Nueve planeadores y doce pilotos han llegado al aeródromo soriano al desde Teruel, pasando por Valladolid. Aprovechan las corrientes térmicas, como los buitres, para ganar altura.
El Aeroparque Tecnológico Industrial (ATI) de Garray ha recibido hoy a los participantes de una singular iniciativa aeronáutica. La vuelta ibérica de vuelo sin motor ha hecho su aterrizaje en Soria, convirtiendo a la provincia en una parada clave de esta travesía de una semana de duración que recorre la geografía española de aeródromo en aeródromo.
Walter Frijters, uno de los pilotos que ha participado en la etapa de hoy, ha explicado a Soria Noticias los detalles de esta aventura. La expedición viaja acompañada por una furgoneta de asistencia que les proporciona la logística necesaria, como la comida y las tiendas de campaña para pernoctar en las propias instalaciones aeroportuarias. Tras descansar, los pilotos esperan a que las condiciones meteorológicas sean las adecuadas para retomar el vuelo.
La técnica que han empleado para surcar los cielos se basa en el estricto aprovechamiento de las corrientes térmicas. "Nosotros nos juntamos con planeadores que son capaces de despegar solos y que son autolanzables", ha detallado Frijters. El procedimiento inicial requiere una breve propulsión mecánica: "Sacan motor, suben a 500 metros, buscamos la térmica y continuamos el ascenso". A partir de ese momento, la naturaleza toma el relevo y el motor se apaga por completo. Para encontrar estas columnas de aire caliente, los pilotos han desarrollado una curiosa alianza visual con la fauna local. "Nosotros nos adaptamos a los buitres, y los buitres se adaptan a nosotros, y juntos, literalmente, subimos en la térmica", ha señalado el piloto. Esta técnica permite ascensos vertiginosos que, en días favorables como hoy, han alcanzado los cinco metros por segundo. "En un principio te asustas, sobre todo los pilotos que vuelan con un avión o avioneta, que están acostumbrados al motor", ha confesado sobre la impresión que genera ver cómo la tierra se hace pequeña rápidamente.
Durante la jornada de hoy, el equipo ha completado una ruta de 600 kilómetros, habiendo salido de Teruel y vuelto a Soria, pasando por Valladolid. Las distancias diarias varían enormemente en función de la meteorología. "Hay días que solo podemos hacer 200 kilómetros, y hay días que hacemos hasta 800 o 1.000 kilómetros", ha afirmado Frijters. La velocidad media que han registrado hoy se ha situado en los 120 kilómetros por hora, aunque en altura superan los 300km/h. Las condiciones atmosféricas en la provincia han resultado ser excepcionales para esta práctica. El calor ha favorecido la formación de térmicas, aunque los pilotos han tenido que mantenerse alerta ante la posible formación de tormentas, cuyo aire frío podría hacerles descender bruscamente. Además, han aprovechado fenómenos locales como la convergencia en la sierra de la Demanda, donde el choque de masas de aire con la meseta norte genera grandes nubes que les ayudan a avanzar con rapidez.

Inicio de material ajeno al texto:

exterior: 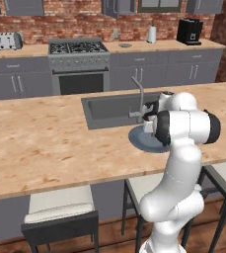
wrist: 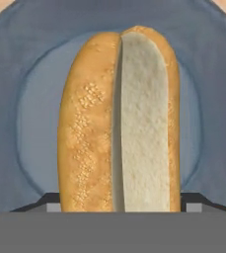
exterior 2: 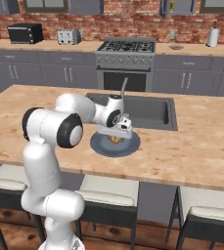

Los participantes han planificado su salida desde el ATI de Garray para mañana por la mañana, aunque el destino final aún no se ha fijado con exactitud. Las opciones que han barajado esta noche dependen estrictamente de la previsión térmica, dudando entre dirigirse hacia el sur, rumbo a Beas de Segura en Andalucía, o poner rumbo al noroeste. "La naturaleza da toda la energía", ha concluido el piloto, resumiendo la esencia de una travesía que ha dejado hoy su huella en el cielo soriano.